Title:  OLCIAS Journal

Delayed Extradural Hematoma Occurring After Evacuation Of Acute
Contralateral Extradural Hematoma: Case Report and Literature Review

Komara CA, Mansaré L, Bah D, Diallo B, Diallo AR, Beavogui LK

Department of Neurosurgery, Donka National Hospital , Conakry, Guinea


Tel: +224 622 94 99 22

Introduction:  Traumatic head injuries resulting in extradural hematoma (EDH) occur in about 2% of  patients. The development of EDH on the opposite side is an infrequent complication that has  been documented in several case reports.  
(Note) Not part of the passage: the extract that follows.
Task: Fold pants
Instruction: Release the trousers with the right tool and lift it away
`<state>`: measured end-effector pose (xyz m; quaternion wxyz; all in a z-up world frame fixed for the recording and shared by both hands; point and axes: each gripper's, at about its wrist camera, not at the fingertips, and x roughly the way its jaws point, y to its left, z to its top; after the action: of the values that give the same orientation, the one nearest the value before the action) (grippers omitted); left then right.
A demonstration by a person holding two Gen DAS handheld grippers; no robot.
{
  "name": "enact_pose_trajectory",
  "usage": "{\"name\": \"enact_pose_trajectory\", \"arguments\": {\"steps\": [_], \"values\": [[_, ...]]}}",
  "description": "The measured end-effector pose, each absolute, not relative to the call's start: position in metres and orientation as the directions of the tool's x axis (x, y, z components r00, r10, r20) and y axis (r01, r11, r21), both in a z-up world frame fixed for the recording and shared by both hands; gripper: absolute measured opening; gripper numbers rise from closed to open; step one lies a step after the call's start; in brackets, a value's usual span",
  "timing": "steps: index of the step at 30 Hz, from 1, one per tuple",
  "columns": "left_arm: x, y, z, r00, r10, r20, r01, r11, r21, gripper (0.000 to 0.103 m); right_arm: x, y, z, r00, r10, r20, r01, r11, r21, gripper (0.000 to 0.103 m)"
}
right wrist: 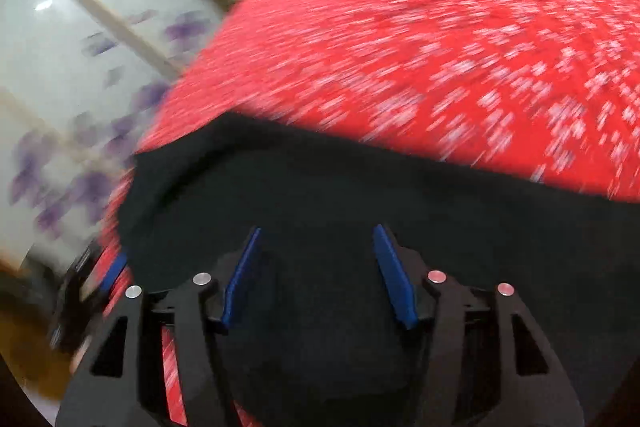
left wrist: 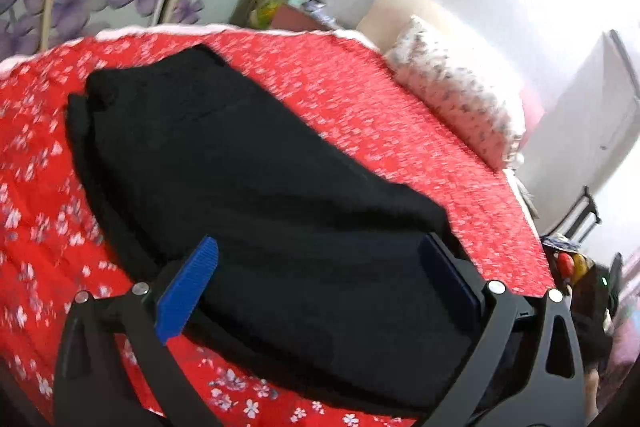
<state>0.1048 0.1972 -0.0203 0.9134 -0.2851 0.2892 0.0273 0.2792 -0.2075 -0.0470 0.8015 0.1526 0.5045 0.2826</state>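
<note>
Both hand-held grippers, left (left wrist: pixel 320 267) and right (right wrist: pixel 316 255), I see spread wide, grasping nothing, just over the black pants (left wrist: pixel 240 163), which lie folded near the bed's (left wrist: pixel 400 95) edge.

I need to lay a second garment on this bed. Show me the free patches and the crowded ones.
Free: the red bedspread between the black pants and the white pillow, and the strip from the pants' far end to the white bed edge. Crowded: the near side, where the open left tongs and open right tongs hang over the pants.
</note>
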Motion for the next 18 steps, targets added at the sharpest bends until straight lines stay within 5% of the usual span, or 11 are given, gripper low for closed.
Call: {"name": "enact_pose_trajectory", "arguments": {"steps": [4,10,14,18], "values": [[0.114,0.196,-0.032,0.765,-0.087,-0.639,-0.284,0.845,-0.454,0.1,0.236,-0.217,-0.072,0.281,0.566,-0.775,-0.276,0.821,0.5,0.071],[0.111,0.174,-0.036,0.731,-0.002,-0.683,-0.252,0.928,-0.273,0.101,0.177,-0.295,-0.03,0.55,0.522,-0.652,-0.149,0.829,0.538,0.071],[0.104,0.174,-0.034,0.747,-0.005,-0.665,-0.236,0.933,-0.271,0.101,0.124,-0.414,-0.003,0.834,0.158,-0.529,0.177,0.831,0.528,0.071],[0.098,0.182,-0.029,0.777,-0.025,-0.629,-0.258,0.899,-0.355,0.101,0.082,-0.501,-0.012,0.831,-0.106,-0.545,0.444,0.716,0.539,0.069]]}}
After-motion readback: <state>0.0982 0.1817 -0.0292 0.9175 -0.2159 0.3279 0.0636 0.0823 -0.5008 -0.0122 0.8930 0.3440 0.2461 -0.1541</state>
Method: This case report presents an unusual occurrence of delayed extradural hematoma  (EDH) after the surgical evacuation of an acute contralateral EDH. A 22-year-old patient,  involved in a high-velocity traffic accident, initially presented with a Glasgow Coma Scale of  12, significant agitation, and right anisocoria. Initial imaging revealed a substantial right  frontal EDH, prompting immediate evacuation. Postoperatively, the patient developed left  anisocoria, prompting a repeat brain CT scan that revealed a left frontal EDH. Surgical  intervention was again necessary for evacuation, with the source of bleeding identified as  dural. The patient recovered well postoperatively, underscoring the importance of vigilant  monitoring and prompt intervention in managing EDH cases, particularly given the potential  for delayed complications. This case underscores the intricacies and challenges associated  with traumatic brain injury management, emphasizing the necessity for comprehensive  evaluation and timely surgical intervention to mitigate adverse outcomes.  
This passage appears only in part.